▶ [WHAT THE TASK ASKS] The response must contain every line of the records that follow, duplicated exactly.
+ + + +
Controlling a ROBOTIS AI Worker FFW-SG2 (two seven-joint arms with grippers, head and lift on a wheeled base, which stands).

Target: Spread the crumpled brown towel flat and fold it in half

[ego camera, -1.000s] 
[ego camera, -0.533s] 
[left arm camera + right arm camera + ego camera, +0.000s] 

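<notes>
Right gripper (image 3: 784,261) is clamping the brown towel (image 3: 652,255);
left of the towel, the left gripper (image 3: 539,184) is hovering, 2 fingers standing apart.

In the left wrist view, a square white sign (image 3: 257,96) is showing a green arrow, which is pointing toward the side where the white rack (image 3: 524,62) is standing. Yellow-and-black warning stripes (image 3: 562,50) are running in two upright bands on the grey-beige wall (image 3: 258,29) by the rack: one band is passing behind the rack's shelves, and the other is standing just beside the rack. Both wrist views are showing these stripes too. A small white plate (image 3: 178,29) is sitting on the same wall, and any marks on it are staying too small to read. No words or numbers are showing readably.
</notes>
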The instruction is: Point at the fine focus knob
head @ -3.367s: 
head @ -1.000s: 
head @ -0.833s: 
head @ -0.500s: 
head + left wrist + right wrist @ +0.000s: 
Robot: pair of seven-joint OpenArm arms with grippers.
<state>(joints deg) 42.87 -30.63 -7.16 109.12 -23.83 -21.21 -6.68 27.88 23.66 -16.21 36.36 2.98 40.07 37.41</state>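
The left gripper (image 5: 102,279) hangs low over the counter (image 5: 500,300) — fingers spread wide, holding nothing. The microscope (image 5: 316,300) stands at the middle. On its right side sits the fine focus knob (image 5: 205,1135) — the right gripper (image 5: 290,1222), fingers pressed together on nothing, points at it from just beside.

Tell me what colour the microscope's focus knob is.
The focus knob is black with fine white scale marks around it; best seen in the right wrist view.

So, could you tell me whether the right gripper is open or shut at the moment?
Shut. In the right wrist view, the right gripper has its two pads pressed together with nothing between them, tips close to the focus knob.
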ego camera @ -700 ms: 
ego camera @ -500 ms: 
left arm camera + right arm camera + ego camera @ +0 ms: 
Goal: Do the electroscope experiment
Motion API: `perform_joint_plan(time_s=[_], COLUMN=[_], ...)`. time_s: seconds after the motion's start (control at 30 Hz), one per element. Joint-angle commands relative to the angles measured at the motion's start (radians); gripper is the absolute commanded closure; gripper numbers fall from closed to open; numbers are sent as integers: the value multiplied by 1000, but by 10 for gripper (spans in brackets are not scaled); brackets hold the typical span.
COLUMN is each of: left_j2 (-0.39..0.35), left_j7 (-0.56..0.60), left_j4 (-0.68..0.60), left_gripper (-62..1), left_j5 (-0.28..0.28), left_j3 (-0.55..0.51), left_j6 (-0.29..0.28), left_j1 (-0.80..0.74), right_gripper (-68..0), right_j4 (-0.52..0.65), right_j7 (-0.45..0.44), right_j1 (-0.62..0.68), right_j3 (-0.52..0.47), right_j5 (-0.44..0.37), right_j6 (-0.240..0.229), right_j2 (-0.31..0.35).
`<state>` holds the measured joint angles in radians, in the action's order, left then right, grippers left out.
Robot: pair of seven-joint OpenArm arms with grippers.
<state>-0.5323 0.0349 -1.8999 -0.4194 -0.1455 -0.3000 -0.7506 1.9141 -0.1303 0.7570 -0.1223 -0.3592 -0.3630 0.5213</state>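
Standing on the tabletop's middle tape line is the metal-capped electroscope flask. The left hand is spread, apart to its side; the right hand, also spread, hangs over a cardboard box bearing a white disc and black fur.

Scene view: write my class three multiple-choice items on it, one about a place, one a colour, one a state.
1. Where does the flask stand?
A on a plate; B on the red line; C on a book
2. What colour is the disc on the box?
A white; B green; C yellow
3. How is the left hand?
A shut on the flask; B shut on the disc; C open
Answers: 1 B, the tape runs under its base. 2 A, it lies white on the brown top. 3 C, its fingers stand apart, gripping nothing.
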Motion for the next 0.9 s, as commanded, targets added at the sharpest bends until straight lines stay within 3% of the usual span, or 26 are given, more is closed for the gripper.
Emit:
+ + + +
▶ [RESULT OF THE TASK]
Controlling a ROBOTIS AI Worker FFW-SG2 (two seven-joint arms with grippers, head and lift on a wheeled base, which stands).

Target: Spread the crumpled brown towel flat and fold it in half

[ego camera, -1.000s] 
[ego camera, -0.533s] 
[left arm camera + right arm camera + ego camera, +0.000s] 

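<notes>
Right gripper (image 3: 784,261) is clamping the brown towel (image 3: 652,255);
left of the towel, the left gripper (image 3: 539,184) is hovering, 2 fingers standing apart.

In the left wrist view, a square white sign (image 3: 257,96) is showing a green arrow, which is pointing toward the side where the white rack (image 3: 524,62) is standing. Yellow-and-black warning stripes (image 3: 562,50) are running in two upright bands on the grey-beige wall (image 3: 258,29) by the rack: one band is passing behind the rack's shelves, and the other is standing just beside the rack. Both wrist views are showing these stripes too. A small white plate (image 3: 178,29) is sitting on the same wall, and any marks on it are staying too small to read. No words or numbers are showing readably.
</notes>
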The instruction is: Point at the fine focus knob
head @ -3.367s: 
head @ -1.000s: 
head @ -0.833s: 
head @ -0.500s: 
head + left wrist + right wrist @ +0.000s: 
Robot: pair of seven-joint OpenArm arms with grippers.
<state>(joints deg) 42.87 -30.63 -7.16 109.12 -23.83 -21.21 -6.68 27.88 23.66 -16.21 36.36 2.98 40.07 37.41</state>
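The left gripper (image 5: 102,279) hangs low over the counter (image 5: 500,300) — fingers spread wide, holding nothing. The microscope (image 5: 316,300) stands at the middle. On its right side sits the fine focus knob (image 5: 205,1135) — the right gripper (image 5: 290,1222), fingers pressed together on nothing, points at it from just beside.

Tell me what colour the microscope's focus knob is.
The focus knob is black with fine white scale marks around it; best seen in the right wrist view.

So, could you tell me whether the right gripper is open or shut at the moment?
Shut. In the right wrist view, the right gripper has its two pads pressed together with nothing between them, tips close to the focus knob.
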ego camera @ -700 ms: 
ego camera @ -500 ms: 
left arm camera + right arm camera + ego camera @ +0 ms: 
Goal: Do the electroscope experiment
Motion API: `perform_joint_plan(time_s=[_], COLUMN=[_], ...)`. time_s: seconds after the motion's start (control at 30 Hz), one per element. Joint-angle commands relative to the angles measured at the motion's start (radians); gripper is the absolute commanded closure; gripper numbers fall from closed to open; numbers are sent as integers: the value multiplied by 1000, but by 10 for gripper (spans in brackets are not scaled); brackets hold the typical span.
COLUMN is each of: left_j2 (-0.39..0.35), left_j7 (-0.56..0.60), left_j4 (-0.68..0.60), left_gripper (-62..1), left_j5 (-0.28..0.28), left_j3 (-0.55..0.51), left_j6 (-0.29..0.28), left_j1 (-0.80..0.74), right_gripper (-68..0), right_j4 (-0.52..0.65), right_j7 (-0.45..0.44), right_j1 (-0.62..0.68), right_j3 (-0.52..0.47), right_j5 (-0.44..0.37), right_j6 (-0.240..0.229), right_j2 (-0.31..0.35).
`<state>` holds the measured joint angles in radians, in the action's order, left then right, grippers left out.
Robot: pair of seven-joint OpenArm arms with grippers.
<state>-0.5323 0.0349 -1.8999 -0.4194 -0.1455 -0.3000 -0.7506 1.9141 -0.1303 0.7570 -0.1223 -0.3592 -0.3630 0.5213</state>
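Standing on the tabletop's middle tape line is the metal-capped electroscope flask. The left hand is spread, apart to its side; the right hand, also spread, hangs over a cardboard box bearing a white disc and black fur.

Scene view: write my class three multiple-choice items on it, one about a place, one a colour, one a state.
1. Where does the flask stand?
A on a plate; B on the red line; C on a book
2. What colour is the disc on the box?
A white; B green; C yellow
3. How is the left hand?
A shut on the flask; B shut on the disc; C open
Answers: 1 B, the tape runs under its base. 2 A, it lies white on the brown top. 3 C, its fingers stand apart, gripping nothing.
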Motion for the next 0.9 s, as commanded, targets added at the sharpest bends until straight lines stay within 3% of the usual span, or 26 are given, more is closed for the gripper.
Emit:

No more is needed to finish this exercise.